If I’m considering having a friend’s back, or deciding whether to be mean, or thinking about what exactly counts as “betrayal,” I’m doing the same calculus. (In practice there are many cases where I am pathologically unable to be really mean. One motivation for being really precise about integrity is recovering the ability to engage in normal levels of being a jerk when it’s actually a good idea.)

This is a weird kind of effect, since it goes backwards in time and it may contradict what I’ve actually seen. If I know that you decided to share the secret with me, what does it mean to imagine my decision causing you not to have shared it?

It just means that I imagine the counterfactual where you didn’t share the secret, and I think about just how bad that would have been—making the decision as if I did not yet know whether you would share it or not.

I find the ideal of integrity very viscerally compelling, significantly moreso than other abstract beliefs or principles that I often act on.


This can get pretty confusing, and at the end of the day this simple statement is just an approximation. I could run through a lot of confusing examples and maybe sometime I should, but this post isn’t the place for that.

I’m not going to use some complicated reasoning to explain why screwing you over is consistent with integrity, I am just going to be straightforward. I think “being straightforward” is basically what you get if you do the complicated reasoning right. You can believe that or not, but one consequence of integrity is that I’m not going to try to mislead you about it. Another consequence is that when I’m dealing with you, I’m going to interpret integrity like I want you to think that I interpret it.

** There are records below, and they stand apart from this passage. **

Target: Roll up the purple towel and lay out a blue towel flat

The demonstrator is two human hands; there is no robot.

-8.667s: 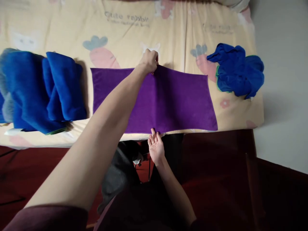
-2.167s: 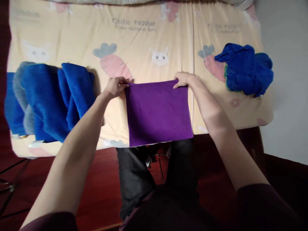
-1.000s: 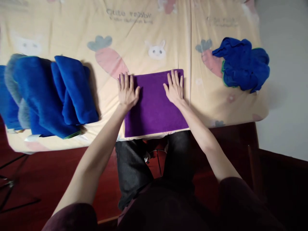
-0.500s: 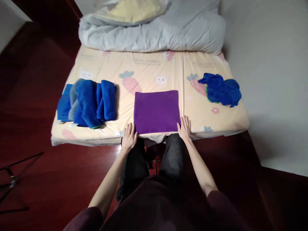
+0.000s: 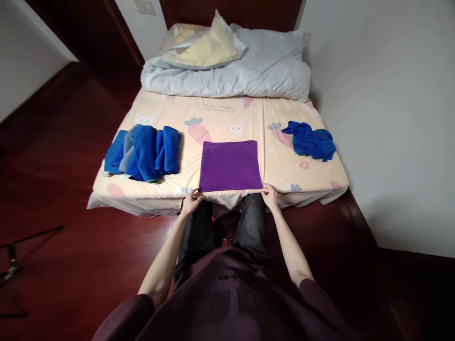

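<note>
A purple towel (image 5: 230,166) lies flat and smooth at the front edge of the bed, roughly square. My left hand (image 5: 192,201) pinches its near left corner between thumb and fingers. At the near right corner, my right hand (image 5: 270,195) has its fingertips closed on the cloth in the same way. To the left lie several rolled or folded blue towels (image 5: 144,151) with a grey one (image 5: 127,149) among them. A crumpled blue cloth (image 5: 309,141) with a green edge rests on the right side of the bed.
The bed (image 5: 227,113) has a cream sheet printed with carrots and rabbits. A grey quilt (image 5: 277,61) and a yellow pillow (image 5: 209,47) are heaped at the far end. A wall (image 5: 384,118) stands at the right. Thin black metal legs (image 5: 12,258) stand on the floor at left.
Both hands have gone from lying flat beside the towel's near corners to pinching those corners. My view has tilted up, so more of the bed's far end shows.
</note>
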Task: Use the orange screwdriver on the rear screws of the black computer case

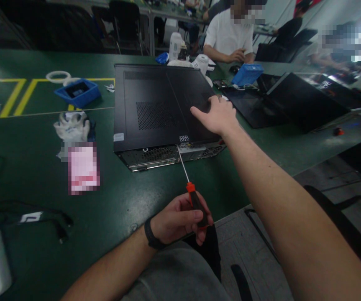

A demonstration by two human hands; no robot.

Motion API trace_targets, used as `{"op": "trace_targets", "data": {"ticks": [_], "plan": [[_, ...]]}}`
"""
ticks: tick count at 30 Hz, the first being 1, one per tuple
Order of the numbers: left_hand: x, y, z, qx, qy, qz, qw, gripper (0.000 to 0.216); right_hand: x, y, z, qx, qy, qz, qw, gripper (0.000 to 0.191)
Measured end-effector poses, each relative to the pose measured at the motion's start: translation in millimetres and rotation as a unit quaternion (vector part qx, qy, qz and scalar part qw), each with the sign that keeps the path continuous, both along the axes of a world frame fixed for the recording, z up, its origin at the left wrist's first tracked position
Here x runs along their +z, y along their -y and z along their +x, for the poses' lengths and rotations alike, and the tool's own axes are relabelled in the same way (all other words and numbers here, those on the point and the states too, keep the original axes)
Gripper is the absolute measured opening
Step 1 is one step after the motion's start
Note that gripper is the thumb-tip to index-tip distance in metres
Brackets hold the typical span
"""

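A black desktop computer case lies on its side, with its perforated metal rear panel turned towards me. My left hand is closed round a screwdriver with a black and orange handle. The shaft points up and away, its tip at the upper edge of the rear panel near a small patterned label. Whether the tip sits in a screw is too small to tell. My right hand rests on the case's right side, thumb spread out over the top, fingertips partly hidden.
The green table bears a blue tray, work gloves and black cables on the left. Behind the case are white devices and a blue box. Black panels lie right; a person sits opposite.
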State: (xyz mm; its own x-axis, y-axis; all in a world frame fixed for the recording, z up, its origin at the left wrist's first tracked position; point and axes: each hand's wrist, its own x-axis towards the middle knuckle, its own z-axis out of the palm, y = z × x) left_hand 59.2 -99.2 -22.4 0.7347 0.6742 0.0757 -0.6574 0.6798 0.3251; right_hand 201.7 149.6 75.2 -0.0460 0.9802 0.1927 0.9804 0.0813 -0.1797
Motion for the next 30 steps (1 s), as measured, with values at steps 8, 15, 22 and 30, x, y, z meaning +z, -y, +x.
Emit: {"op": "trace_targets", "data": {"ticks": [8, 15, 22, 30], "plan": [[-2.0, 0.0, 0.5, 0.003, 0.002, 0.004, 1.0, 0.026, 0.5, -0.4, 0.0, 0.002, 0.007, -0.007, 1.0, 0.098], [-2.9, 1.1, 0.7, 0.002, -0.012, 0.001, 1.0, 0.029, -1.3, -1.0, 0.3, 0.002, 0.006, -0.005, 1.0, 0.099], [-2.9, 1.4, 0.1, 0.002, -0.023, 0.006, 1.0, 0.031, -1.6, -2.3, 0.7, 0.001, 0.006, 0.002, 1.0, 0.101], [-2.6, 0.7, 1.7, 0.005, -0.029, -0.003, 1.0, 0.03, -1.9, -2.3, 1.0, 0.001, 0.001, -0.001, 1.0, 0.1]]}}
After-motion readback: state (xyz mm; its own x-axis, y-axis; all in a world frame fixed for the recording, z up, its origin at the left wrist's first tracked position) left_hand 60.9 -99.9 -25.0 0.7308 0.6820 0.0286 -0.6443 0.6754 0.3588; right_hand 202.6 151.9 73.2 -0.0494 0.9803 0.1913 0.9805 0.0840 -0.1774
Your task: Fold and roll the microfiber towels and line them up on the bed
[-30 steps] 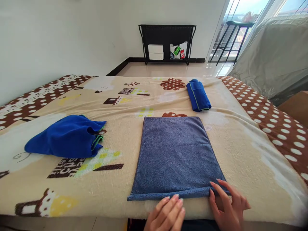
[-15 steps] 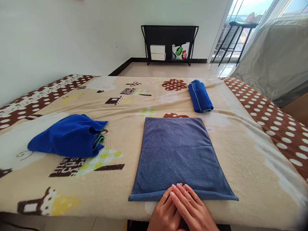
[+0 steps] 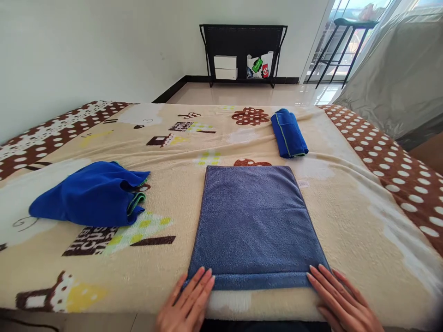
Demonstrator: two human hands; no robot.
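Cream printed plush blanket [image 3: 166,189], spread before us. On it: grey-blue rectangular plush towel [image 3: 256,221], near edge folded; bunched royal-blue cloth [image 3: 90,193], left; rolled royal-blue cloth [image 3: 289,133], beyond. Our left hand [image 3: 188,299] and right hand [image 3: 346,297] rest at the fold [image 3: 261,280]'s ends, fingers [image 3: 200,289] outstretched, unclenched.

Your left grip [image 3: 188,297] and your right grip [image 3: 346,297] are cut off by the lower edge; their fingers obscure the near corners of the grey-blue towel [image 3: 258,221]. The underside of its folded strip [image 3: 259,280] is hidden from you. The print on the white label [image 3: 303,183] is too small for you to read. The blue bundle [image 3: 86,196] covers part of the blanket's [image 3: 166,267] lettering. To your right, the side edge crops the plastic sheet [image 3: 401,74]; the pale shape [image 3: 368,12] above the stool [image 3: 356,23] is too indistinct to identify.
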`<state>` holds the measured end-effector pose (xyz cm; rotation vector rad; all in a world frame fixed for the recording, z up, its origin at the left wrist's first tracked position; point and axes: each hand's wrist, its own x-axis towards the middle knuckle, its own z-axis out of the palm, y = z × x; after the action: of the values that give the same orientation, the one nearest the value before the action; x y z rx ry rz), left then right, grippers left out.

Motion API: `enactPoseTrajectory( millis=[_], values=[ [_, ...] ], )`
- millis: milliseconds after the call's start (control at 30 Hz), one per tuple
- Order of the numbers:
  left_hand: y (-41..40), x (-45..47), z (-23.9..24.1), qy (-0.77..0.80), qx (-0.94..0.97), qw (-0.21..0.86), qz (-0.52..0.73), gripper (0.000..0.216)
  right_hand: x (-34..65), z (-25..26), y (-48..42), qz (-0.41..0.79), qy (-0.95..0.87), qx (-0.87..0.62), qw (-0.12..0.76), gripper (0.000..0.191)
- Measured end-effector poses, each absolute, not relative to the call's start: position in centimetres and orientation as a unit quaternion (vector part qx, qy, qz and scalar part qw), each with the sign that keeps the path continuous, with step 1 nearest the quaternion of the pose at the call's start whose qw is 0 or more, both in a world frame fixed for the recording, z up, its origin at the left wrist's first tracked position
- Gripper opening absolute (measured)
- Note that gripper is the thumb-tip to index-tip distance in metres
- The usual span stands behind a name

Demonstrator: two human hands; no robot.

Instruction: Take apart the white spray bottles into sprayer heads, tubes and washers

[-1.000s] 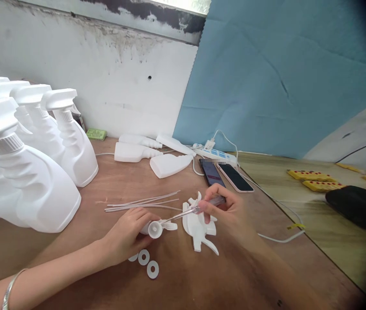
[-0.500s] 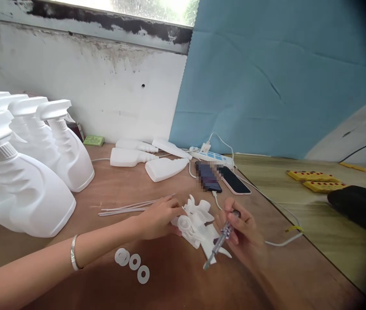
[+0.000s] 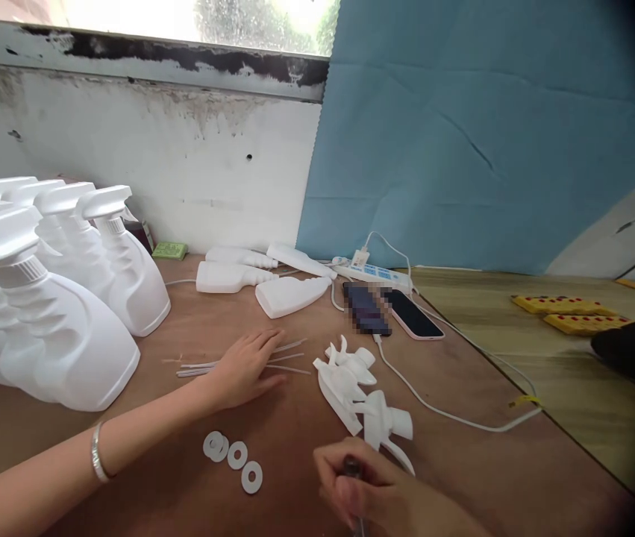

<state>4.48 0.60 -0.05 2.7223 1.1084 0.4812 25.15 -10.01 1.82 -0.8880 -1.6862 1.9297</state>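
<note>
My right hand (image 3: 367,481) is closed around a slim tool that looks like a screwdriver (image 3: 353,468), its dark end showing above my fist and most of the rest hidden. Just beyond that hand several white trigger spray heads (image 3: 387,421) lie in a loose group on the brown table. My left hand (image 3: 247,369), with a silver bangle on its wrist, lies with fingers stretched out over several thin white tubes (image 3: 197,369); whether it presses on them is unclear. White ring washers (image 3: 251,477) lie flat in front of my left forearm, two of them overlapping.
White spray bottles (image 3: 65,343) with heads fitted stand in rows at left. Several white bottles (image 3: 292,296) without heads lie near the wall. Two phones (image 3: 413,315), a power strip (image 3: 378,276) and a white cable (image 3: 451,418) occupy the right. Yellow pieces (image 3: 586,324) lie farther right.
My left hand has left the spray heads and moved left onto the tubes. My right hand has come down and left with the screwdriver. One spray head now lies nearer me.
</note>
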Motion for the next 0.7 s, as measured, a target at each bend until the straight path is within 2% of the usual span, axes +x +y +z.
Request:
enactPoseTrajectory(
  millis=[100,167,400,533,700],
  values=[
    [0.5,1.8,-0.9,0.406,0.904,0.065,0.117,0.061,23.6,2.2,-10.4,0.609,-0.664,-0.412,0.14,0.05],
    [0.4,0.5,-1.5,0.416,0.902,0.06,0.099,0.058,22.7,2.3,-10.5,0.552,-0.683,-0.461,0.126,0.044],
    [-0.4,-2.3,-2.4,0.397,0.912,0.062,0.078,0.045,20.7,0.4,-9.6,0.334,-0.773,-0.5,0.204,0.021],
    [-1.0,-4.4,-2.5,0.405,0.907,0.069,0.095,0.045,20.3,-0.1,-9.4,0.306,-0.772,-0.513,0.217,0.008],
    [-1.7,-6.3,-2.7,0.405,0.904,0.067,0.119,0.045,19.8,-0.9,-9.1,0.33,-0.722,-0.563,0.231,0.049]
  ],
)
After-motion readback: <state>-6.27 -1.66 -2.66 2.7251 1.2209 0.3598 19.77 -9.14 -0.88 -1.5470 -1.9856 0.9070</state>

Integrity doesn’t mean merely keeping my word. To the extent I want to interact with you I will be the kind of person you will be predictably glad to have interacted with. To that end, I am happy to do nice things that have no direct good consequences for me. I am hesitant to be vengeful; but if I think you’ve wronged me because you thought it would have no bad consequences for you, I am willing to do malicious things that have no direct good consequences for me.

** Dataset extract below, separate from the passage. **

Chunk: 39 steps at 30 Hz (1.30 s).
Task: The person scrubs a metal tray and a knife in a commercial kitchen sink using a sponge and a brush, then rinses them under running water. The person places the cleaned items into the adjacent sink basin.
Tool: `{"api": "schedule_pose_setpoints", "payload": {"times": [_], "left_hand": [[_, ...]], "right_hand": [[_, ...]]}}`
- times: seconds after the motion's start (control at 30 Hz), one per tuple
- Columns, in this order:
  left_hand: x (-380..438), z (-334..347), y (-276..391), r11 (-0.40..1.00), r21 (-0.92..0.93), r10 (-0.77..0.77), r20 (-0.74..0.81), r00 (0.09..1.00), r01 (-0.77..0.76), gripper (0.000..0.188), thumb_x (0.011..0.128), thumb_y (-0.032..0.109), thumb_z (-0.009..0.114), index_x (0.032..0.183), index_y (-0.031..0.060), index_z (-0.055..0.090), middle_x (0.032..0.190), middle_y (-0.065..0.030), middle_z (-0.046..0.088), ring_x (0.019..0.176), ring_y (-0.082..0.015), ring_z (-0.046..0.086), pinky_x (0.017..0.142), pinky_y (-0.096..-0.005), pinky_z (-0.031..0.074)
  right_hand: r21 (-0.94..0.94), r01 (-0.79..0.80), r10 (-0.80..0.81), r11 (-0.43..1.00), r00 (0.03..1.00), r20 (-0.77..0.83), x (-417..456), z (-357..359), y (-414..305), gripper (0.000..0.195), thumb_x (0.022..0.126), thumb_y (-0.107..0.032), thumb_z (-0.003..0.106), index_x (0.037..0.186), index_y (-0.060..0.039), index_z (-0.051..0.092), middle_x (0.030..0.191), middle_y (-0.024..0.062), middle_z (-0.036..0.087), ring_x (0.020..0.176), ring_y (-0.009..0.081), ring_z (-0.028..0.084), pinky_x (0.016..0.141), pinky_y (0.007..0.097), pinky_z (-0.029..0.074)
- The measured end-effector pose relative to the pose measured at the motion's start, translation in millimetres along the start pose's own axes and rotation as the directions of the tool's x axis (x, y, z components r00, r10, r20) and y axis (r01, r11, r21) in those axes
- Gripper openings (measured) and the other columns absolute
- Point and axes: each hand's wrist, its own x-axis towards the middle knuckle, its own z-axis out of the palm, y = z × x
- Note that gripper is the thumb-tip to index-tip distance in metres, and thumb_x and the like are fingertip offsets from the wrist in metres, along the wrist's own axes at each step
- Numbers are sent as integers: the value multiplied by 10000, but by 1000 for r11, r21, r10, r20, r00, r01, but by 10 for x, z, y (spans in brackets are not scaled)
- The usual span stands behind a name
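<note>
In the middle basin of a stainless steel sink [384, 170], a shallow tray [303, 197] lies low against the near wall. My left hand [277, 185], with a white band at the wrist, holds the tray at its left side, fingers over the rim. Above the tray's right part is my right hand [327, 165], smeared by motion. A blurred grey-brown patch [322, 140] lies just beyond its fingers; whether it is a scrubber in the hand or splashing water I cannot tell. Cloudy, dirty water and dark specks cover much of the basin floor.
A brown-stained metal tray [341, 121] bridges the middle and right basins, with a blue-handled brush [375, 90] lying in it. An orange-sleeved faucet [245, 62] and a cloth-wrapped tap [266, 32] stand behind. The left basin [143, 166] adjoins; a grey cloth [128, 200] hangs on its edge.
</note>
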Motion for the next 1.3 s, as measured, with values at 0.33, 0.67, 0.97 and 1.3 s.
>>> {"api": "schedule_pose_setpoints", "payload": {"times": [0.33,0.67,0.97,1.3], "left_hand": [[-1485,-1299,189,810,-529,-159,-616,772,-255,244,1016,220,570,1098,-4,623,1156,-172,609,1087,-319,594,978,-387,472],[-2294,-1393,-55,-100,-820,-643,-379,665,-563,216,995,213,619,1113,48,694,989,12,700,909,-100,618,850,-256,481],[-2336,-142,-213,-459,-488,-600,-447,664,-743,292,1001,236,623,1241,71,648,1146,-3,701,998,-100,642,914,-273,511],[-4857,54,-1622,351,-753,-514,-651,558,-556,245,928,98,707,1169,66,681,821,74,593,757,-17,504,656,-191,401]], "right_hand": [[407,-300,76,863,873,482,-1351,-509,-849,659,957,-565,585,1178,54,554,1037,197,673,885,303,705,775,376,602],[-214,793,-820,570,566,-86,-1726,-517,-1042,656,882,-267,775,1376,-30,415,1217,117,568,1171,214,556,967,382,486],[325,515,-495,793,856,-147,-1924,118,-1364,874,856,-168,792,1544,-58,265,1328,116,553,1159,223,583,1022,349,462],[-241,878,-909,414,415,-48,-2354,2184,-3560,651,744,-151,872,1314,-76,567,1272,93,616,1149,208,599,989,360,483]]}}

On the flip side, integrity does not mean that I always keep my word. If you ask me a question that I don’t want to answer, and me saying “I don’t think I should answer that” would itself reveal information that I don’t want to reveal, then I will probably lie. If I say I will do something then I will try to do it, but it just gets tallied up like any other cost or benefit, it’s not a hard-and-fast rule. None of these cases are going to feel like gotchas; they are easy to predict given my definition of integrity, and I think they are in line with common-sense intuitions about being basically good.

Some examples where things get more complicated: if we were trying to think of the same number between 1 and 20, I wouldn’t assume that we are going to win because by choosing 17 I cause you to know that I’m the kind of person who picks 17. And if you invade Latvia I’m not going to bomb Moscow, assuming that by being arbitrarily vindictive I guarantee your non-aggression. If you want to figure out what I’d do in these cases, think UDT + the arguments in the rest of this post + a reasonable account of logical uncertainty. Or just ask. Sometimes the answer in fact depends on open philosophical questions. But while I find that integrity comes up surprisingly often, really hard decision-theoretic cases come up about as rarely as you’d expect.

A convenient thing about this form of integrity is that it basically means behaving in the way that I’d want to claim to behave in this blog post. If you ask me “doesn’t this imply that you would do X, which you only refrained from writing down because it would reflect poorly on you?” then you’ve answered your own question.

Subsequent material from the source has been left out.